Directions:
Copy the records below exactly, starting at the line that contains "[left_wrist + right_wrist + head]" and ending at the line that contains "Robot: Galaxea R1"; leave out any pictures.
[Start of Attachment]
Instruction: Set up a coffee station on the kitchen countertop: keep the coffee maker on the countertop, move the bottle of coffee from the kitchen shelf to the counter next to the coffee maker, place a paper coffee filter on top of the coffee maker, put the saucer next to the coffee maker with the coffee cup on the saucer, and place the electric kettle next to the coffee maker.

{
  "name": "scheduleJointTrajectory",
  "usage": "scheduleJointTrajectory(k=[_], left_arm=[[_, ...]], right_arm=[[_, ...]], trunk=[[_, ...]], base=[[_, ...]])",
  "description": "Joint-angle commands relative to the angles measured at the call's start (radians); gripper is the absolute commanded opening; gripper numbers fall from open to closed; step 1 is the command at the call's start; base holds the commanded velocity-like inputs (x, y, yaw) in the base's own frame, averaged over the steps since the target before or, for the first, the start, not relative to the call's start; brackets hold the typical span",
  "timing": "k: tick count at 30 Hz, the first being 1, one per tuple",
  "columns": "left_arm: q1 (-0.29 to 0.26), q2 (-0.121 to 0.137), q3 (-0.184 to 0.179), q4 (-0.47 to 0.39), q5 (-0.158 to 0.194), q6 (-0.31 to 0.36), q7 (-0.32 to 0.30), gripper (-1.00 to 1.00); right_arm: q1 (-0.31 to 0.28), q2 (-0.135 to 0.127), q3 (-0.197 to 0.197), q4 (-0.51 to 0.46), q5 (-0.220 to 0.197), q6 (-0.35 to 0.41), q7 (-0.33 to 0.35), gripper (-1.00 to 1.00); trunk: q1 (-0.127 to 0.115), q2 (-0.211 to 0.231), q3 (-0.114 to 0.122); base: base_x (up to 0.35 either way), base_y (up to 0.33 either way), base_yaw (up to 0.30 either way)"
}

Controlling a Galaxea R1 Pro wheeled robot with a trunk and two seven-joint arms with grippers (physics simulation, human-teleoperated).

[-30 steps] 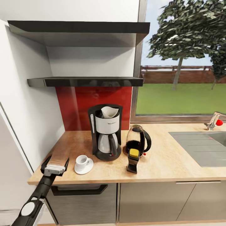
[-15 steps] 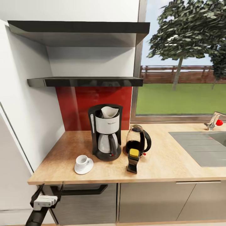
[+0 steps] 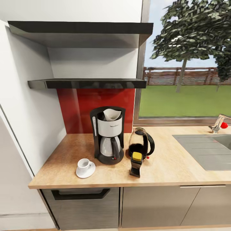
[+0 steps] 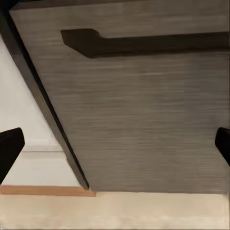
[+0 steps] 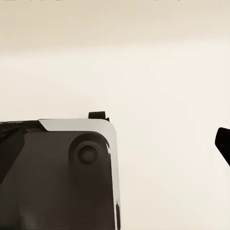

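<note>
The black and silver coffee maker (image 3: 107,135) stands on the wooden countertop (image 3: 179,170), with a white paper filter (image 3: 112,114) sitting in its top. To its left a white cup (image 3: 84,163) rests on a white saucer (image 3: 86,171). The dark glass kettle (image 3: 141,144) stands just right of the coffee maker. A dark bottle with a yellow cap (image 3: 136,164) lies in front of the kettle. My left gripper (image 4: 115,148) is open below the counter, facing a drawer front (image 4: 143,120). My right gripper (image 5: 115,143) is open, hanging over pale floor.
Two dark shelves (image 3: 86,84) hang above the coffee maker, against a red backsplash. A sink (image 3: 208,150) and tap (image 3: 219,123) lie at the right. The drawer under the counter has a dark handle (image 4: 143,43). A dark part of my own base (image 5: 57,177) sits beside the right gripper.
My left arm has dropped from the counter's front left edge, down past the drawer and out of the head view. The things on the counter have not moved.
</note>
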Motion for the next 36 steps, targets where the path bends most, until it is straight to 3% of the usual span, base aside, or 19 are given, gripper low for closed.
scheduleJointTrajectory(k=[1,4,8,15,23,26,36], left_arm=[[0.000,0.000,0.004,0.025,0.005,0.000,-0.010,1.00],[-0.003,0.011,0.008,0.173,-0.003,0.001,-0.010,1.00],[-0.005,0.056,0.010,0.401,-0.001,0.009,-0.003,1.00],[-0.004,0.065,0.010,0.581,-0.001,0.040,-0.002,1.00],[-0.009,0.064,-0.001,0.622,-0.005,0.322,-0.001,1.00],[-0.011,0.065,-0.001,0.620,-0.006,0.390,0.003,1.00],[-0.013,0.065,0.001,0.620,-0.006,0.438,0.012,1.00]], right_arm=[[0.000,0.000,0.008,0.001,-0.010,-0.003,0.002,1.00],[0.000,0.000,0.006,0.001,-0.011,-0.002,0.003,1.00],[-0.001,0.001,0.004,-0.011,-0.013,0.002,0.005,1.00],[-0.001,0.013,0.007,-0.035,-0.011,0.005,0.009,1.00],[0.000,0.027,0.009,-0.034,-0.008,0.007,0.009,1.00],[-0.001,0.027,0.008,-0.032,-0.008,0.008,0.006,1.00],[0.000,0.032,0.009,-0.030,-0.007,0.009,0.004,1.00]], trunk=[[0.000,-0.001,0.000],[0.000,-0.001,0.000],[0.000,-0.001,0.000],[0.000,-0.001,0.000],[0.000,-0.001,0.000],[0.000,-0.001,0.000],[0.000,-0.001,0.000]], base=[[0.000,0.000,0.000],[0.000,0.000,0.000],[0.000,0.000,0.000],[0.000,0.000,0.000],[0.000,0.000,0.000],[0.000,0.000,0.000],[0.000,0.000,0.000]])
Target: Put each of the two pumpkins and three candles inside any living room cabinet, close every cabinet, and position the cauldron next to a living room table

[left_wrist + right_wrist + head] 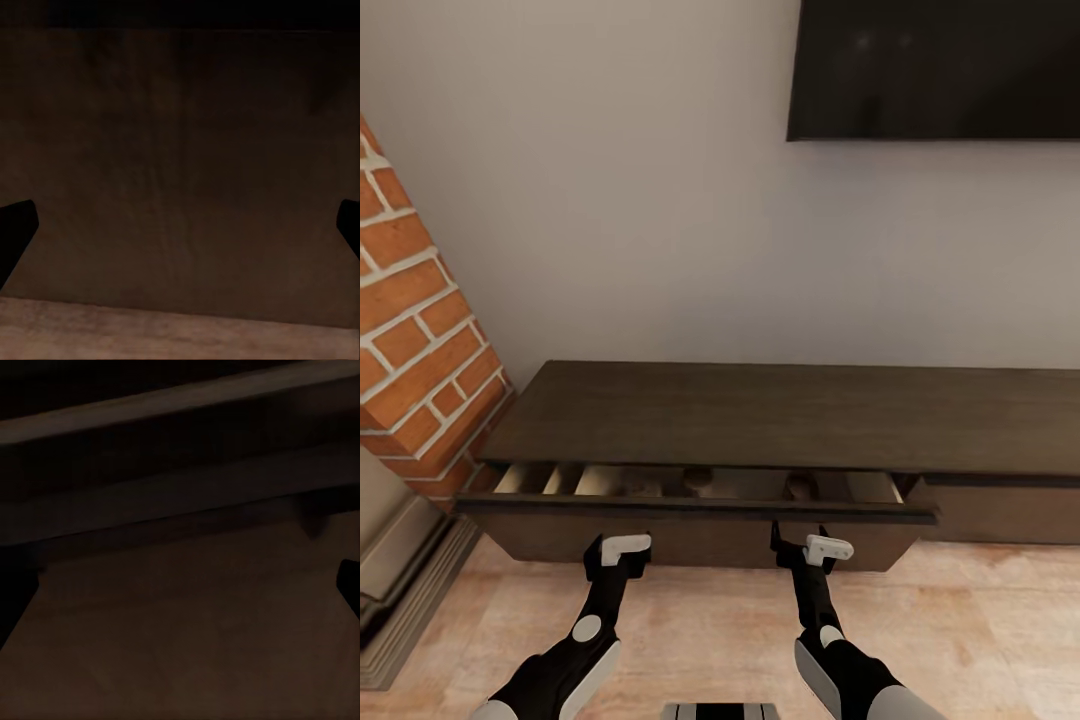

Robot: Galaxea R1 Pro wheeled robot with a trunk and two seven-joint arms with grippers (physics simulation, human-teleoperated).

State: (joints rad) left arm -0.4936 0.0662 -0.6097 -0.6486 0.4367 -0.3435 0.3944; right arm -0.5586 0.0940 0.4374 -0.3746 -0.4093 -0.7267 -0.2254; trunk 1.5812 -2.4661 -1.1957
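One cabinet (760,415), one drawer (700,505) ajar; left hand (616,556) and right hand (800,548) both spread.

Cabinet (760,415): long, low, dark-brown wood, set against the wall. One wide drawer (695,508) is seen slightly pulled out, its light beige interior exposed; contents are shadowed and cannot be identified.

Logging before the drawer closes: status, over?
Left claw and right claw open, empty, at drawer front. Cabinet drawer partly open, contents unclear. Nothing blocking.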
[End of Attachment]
Output for this task:
[left_wrist + right_wrist + head] 

Robot: Galaxea R1 Pro wheeled robot with a trunk and two seven-joint arms with grippers (physics simulation, human-teleoperated).

This exercise requires no further response.